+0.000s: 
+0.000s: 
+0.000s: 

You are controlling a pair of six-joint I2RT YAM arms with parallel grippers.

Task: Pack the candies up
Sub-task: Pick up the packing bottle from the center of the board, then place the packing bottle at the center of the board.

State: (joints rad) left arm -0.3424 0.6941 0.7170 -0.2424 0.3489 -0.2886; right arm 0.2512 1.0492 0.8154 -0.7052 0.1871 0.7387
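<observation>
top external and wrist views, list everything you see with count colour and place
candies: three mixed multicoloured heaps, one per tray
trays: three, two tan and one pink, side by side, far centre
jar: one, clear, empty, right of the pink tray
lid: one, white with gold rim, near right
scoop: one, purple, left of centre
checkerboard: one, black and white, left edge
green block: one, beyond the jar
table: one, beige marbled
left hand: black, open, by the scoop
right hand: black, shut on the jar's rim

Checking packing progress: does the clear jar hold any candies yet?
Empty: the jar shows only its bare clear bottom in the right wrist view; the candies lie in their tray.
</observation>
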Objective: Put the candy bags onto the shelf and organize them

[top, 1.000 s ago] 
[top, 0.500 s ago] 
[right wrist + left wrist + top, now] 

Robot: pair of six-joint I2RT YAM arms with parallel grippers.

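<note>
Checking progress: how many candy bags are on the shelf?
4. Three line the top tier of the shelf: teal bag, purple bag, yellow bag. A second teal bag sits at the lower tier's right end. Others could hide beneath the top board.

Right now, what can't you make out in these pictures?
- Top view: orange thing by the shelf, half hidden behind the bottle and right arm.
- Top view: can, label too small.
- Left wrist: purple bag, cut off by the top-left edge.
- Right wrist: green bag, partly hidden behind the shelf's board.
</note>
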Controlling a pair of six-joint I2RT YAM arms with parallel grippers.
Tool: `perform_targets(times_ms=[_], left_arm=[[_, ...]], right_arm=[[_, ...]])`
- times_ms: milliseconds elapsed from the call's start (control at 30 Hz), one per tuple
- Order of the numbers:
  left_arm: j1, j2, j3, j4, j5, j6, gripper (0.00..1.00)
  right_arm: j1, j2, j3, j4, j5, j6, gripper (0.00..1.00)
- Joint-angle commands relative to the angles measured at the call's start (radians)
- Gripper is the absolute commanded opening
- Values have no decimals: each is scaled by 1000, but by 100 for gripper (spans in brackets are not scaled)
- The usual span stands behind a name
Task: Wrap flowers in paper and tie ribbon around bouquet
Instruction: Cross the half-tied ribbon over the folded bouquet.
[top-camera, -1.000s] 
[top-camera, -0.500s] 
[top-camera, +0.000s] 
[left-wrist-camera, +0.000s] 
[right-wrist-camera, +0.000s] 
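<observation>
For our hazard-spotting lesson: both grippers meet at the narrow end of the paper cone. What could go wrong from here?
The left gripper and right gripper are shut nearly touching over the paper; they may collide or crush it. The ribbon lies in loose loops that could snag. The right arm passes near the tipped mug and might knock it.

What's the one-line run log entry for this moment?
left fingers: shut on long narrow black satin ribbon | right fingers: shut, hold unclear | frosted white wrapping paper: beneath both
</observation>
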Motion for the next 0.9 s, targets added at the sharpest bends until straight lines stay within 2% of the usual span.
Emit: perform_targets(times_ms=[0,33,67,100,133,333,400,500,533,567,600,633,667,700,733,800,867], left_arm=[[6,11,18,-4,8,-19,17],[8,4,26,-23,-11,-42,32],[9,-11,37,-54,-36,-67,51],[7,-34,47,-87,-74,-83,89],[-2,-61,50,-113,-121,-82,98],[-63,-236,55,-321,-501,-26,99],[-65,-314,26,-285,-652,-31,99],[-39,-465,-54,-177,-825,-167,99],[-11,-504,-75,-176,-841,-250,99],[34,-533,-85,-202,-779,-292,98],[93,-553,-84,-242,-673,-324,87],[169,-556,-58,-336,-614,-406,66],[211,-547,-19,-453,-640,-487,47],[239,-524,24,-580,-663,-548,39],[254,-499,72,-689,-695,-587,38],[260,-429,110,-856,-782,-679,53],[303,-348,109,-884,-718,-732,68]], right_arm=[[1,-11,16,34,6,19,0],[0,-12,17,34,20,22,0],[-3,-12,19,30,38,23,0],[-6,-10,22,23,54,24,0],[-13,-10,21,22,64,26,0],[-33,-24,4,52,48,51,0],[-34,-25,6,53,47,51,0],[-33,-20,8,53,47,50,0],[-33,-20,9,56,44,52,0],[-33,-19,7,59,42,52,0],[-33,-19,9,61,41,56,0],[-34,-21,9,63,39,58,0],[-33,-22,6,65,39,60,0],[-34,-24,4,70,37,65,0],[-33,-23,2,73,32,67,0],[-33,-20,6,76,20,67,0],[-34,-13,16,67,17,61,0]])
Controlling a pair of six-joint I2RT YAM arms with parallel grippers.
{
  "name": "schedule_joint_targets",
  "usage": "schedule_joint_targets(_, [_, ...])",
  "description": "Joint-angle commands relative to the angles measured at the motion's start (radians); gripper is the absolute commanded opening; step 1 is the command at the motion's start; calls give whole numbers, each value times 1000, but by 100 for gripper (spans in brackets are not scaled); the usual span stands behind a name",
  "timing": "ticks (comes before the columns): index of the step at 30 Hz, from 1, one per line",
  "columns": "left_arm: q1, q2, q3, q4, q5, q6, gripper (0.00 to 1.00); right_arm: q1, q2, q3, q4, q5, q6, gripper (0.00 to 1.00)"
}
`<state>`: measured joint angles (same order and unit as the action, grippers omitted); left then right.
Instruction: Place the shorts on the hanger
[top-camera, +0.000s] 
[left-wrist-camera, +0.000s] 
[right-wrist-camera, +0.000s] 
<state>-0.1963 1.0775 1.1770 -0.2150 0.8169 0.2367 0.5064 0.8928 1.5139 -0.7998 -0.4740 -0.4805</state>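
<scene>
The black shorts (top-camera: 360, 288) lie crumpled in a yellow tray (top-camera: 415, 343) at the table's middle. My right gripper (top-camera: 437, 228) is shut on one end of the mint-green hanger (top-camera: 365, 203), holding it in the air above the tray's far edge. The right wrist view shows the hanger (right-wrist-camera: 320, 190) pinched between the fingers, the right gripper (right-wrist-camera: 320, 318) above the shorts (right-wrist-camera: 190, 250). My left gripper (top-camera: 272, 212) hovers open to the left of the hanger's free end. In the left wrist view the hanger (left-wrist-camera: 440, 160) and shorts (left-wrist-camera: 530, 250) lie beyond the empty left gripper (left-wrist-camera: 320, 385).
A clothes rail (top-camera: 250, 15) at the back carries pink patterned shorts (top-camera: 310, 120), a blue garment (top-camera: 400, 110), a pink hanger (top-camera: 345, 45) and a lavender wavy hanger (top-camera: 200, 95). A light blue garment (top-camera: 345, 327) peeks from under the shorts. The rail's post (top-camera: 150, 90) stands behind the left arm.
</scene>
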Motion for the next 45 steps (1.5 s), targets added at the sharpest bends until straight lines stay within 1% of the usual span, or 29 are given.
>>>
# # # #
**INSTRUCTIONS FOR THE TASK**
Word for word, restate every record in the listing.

**SOLUTION TO THE PROBLEM**
+0.000s: 
+0.000s: 
+0.000s: 

You are controlling a pair of six-joint I2RT YAM arms with parallel grippers.

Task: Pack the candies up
Sub-task: Pick up the packing bottle from the center of the board, then place the packing bottle at the center of the board.

State: (joints rad) left arm -0.3424 0.6941 0.7170 -0.2424 0.3489 -0.2886; right arm 0.2512 1.0492 0.8154 -0.7052 0.1871 0.7387
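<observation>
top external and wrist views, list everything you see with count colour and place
candies: three mixed multicoloured heaps, one per tray
trays: three, two tan and one pink, side by side, far centre
jar: one, clear, empty, right of the pink tray
lid: one, white with gold rim, near right
scoop: one, purple, left of centre
checkerboard: one, black and white, left edge
green block: one, beyond the jar
table: one, beige marbled
left hand: black, open, by the scoop
right hand: black, shut on the jar's rim

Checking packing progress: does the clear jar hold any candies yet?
Empty: the jar shows only its bare clear bottom in the right wrist view; the candies lie in their tray.
</observation>
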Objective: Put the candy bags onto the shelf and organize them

[top, 1.000 s ago] 
[top, 0.500 s ago] 
[right wrist + left wrist + top, now] 

Robot: pair of six-joint I2RT YAM arms with parallel grippers.

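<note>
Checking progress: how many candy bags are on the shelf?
4. Three line the top tier of the shelf: teal bag, purple bag, yellow bag. A second teal bag sits at the lower tier's right end. Others could hide beneath the top board.

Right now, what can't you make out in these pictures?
- Top view: orange thing by the shelf, half hidden behind the bottle and right arm.
- Top view: can, label too small.
- Left wrist: purple bag, cut off by the top-left edge.
- Right wrist: green bag, partly hidden behind the shelf's board.
</note>
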Controlling a pair of six-joint I2RT YAM arms with parallel grippers.
Tool: `perform_targets(times_ms=[_], left_arm=[[_, ...]], right_arm=[[_, ...]])`
- times_ms: milliseconds elapsed from the call's start (control at 30 Hz), one per tuple
- Order of the numbers:
  left_arm: j1, j2, j3, j4, j5, j6, gripper (0.00..1.00)
  right_arm: j1, j2, j3, j4, j5, j6, gripper (0.00..1.00)
- Joint-angle commands relative to the angles measured at the call's start (radians)
- Gripper is the absolute commanded opening
- Values have no decimals: each is scaled by 1000, but by 100 for gripper (spans in brackets are not scaled)
- The usual span stands behind a name
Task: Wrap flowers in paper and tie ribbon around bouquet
Instruction: Cross the half-tied ribbon over the folded bouquet.
[top-camera, -1.000s] 
[top-camera, -0.500s] 
[top-camera, +0.000s] 
[left-wrist-camera, +0.000s] 
[right-wrist-camera, +0.000s] 
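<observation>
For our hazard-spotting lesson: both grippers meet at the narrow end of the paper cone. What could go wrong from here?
The left gripper and right gripper are shut nearly touching over the paper; they may collide or crush it. The ribbon lies in loose loops that could snag. The right arm passes near the tipped mug and might knock it.

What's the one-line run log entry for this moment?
left fingers: shut on long narrow black satin ribbon | right fingers: shut, hold unclear | frosted white wrapping paper: beneath both
</observation>
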Motion for the next 0.9 s, targets added at the sharpest bends until straight lines stay within 2% of the usual span.
Emit: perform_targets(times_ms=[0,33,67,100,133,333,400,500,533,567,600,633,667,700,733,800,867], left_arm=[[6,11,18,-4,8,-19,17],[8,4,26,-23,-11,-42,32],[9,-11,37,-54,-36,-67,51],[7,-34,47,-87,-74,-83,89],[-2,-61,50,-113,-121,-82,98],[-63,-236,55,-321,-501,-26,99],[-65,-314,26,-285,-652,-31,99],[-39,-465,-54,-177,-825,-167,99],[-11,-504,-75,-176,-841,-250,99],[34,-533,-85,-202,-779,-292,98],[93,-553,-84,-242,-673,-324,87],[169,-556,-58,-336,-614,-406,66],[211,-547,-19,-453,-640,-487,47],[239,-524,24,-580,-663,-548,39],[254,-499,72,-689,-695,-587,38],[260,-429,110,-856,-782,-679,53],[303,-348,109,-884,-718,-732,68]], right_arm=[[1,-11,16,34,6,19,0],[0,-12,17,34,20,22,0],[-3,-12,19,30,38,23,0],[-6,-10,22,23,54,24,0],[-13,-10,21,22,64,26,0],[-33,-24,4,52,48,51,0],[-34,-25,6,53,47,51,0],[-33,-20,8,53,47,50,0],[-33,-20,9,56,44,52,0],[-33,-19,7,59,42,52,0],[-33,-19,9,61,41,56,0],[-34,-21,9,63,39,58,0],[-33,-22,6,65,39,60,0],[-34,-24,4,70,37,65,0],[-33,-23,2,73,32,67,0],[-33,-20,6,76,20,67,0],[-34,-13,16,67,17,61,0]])
Controlling a pair of six-joint I2RT YAM arms with parallel grippers.
{
  "name": "schedule_joint_targets",
  "usage": "schedule_joint_targets(_, [_, ...])",
  "description": "Joint-angle commands relative to the angles measured at the motion's start (radians); gripper is the absolute commanded opening; step 1 is the command at the motion's start; calls give whole numbers, each value times 1000, but by 100 for gripper (spans in brackets are not scaled); the usual span stands behind a name",
  "timing": "ticks (comes before the columns): index of the step at 30 Hz, from 1, one per line",
  "columns": "left_arm: q1, q2, q3, q4, q5, q6, gripper (0.00 to 1.00); right_arm: q1, q2, q3, q4, q5, q6, gripper (0.00 to 1.00)"
}
`<state>`: measured joint angles (same order and unit as the action, grippers omitted); left then right.
Instruction: Place the shorts on the hanger
[top-camera, +0.000s] 
[left-wrist-camera, +0.000s] 
[right-wrist-camera, +0.000s] 
<state>-0.1963 1.0775 1.1770 -0.2150 0.8169 0.2367 0.5064 0.8928 1.5139 -0.7998 -0.4740 -0.4805</state>
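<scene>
The black shorts (top-camera: 360, 288) lie crumpled in a yellow tray (top-camera: 415, 343) at the table's middle. My right gripper (top-camera: 437, 228) is shut on one end of the mint-green hanger (top-camera: 365, 203), holding it in the air above the tray's far edge. The right wrist view shows the hanger (right-wrist-camera: 320, 190) pinched between the fingers, the right gripper (right-wrist-camera: 320, 318) above the shorts (right-wrist-camera: 190, 250). My left gripper (top-camera: 272, 212) hovers open to the left of the hanger's free end. In the left wrist view the hanger (left-wrist-camera: 440, 160) and shorts (left-wrist-camera: 530, 250) lie beyond the empty left gripper (left-wrist-camera: 320, 385).
A clothes rail (top-camera: 250, 15) at the back carries pink patterned shorts (top-camera: 310, 120), a blue garment (top-camera: 400, 110), a pink hanger (top-camera: 345, 45) and a lavender wavy hanger (top-camera: 200, 95). A light blue garment (top-camera: 345, 327) peeks from under the shorts. The rail's post (top-camera: 150, 90) stands behind the left arm.
</scene>
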Motion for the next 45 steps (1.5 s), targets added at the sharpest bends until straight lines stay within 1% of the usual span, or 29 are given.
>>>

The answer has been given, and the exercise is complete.